### What is needed
The answer should consist of every line in the material below that has the word "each".

### Available data
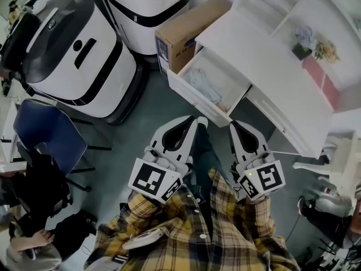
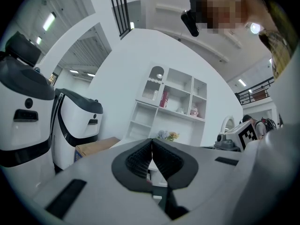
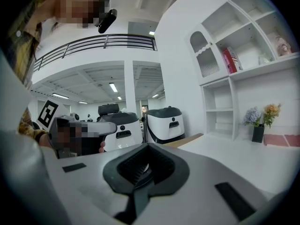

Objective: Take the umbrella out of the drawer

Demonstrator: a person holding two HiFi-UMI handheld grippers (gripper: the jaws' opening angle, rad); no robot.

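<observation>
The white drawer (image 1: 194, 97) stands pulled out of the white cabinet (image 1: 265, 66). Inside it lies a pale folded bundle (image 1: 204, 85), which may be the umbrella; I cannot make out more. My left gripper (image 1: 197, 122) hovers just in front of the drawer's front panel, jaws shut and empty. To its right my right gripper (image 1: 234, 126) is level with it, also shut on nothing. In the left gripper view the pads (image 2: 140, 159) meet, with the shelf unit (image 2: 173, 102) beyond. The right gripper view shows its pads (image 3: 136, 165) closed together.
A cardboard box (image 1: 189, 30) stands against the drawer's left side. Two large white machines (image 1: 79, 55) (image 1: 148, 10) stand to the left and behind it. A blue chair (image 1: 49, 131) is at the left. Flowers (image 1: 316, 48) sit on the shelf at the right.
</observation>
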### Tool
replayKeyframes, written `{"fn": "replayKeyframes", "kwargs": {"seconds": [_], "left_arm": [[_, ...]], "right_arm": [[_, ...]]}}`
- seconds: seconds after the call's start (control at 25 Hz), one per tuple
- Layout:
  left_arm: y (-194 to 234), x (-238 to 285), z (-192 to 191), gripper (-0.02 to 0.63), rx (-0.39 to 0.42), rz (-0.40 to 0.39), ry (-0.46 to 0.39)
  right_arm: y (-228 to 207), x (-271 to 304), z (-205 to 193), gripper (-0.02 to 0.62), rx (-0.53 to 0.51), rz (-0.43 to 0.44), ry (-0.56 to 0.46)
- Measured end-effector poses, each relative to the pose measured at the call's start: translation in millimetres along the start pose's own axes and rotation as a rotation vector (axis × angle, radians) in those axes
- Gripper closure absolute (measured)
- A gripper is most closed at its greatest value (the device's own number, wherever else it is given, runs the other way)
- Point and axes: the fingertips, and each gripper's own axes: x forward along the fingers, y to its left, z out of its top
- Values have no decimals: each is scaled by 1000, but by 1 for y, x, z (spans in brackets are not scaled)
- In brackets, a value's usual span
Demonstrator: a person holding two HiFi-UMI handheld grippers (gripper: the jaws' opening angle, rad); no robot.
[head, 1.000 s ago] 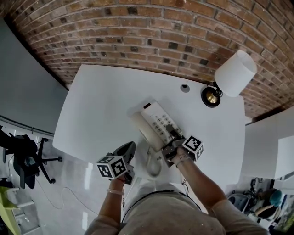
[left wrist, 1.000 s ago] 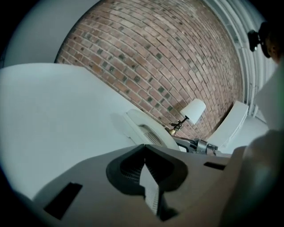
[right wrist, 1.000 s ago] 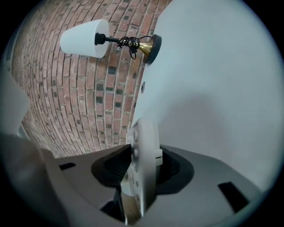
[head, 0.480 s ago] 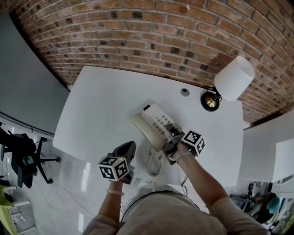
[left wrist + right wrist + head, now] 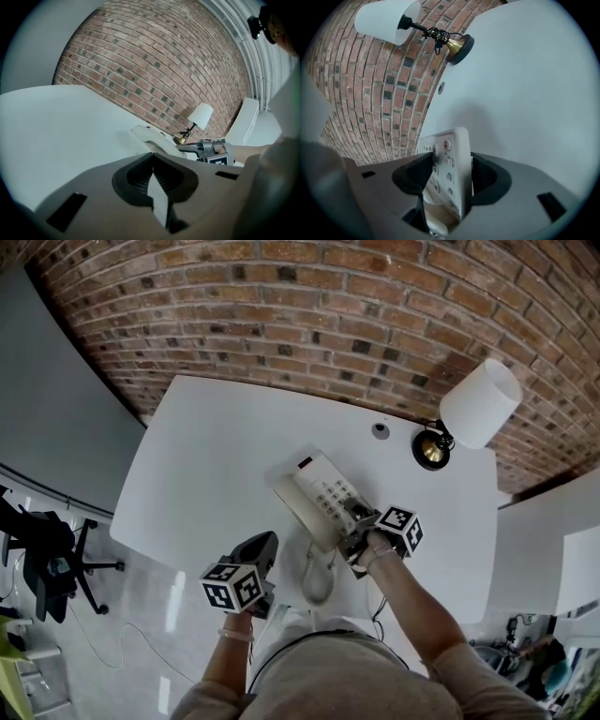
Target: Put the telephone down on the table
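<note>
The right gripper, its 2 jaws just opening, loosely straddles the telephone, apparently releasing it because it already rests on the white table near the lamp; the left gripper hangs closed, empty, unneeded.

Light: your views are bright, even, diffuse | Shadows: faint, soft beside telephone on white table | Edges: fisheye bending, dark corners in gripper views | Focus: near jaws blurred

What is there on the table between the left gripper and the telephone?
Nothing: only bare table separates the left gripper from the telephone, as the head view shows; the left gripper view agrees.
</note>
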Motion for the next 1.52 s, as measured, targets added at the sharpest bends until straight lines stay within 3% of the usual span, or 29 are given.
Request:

### Answer
- Measured end-effector poses, each relative to the pose measured at the call's start: translation in millimetres along the start pose's own axes and rotation as a rotation vector (axis × angle, radians) in those axes
- Point and axes: the fingertips, and each gripper's own axes: x forward along the fingers, y to its left, z out of its top
- Values have no decimals: each is scaled by 1000, but by 1 for y, x, z (spans in brackets are not scaled)

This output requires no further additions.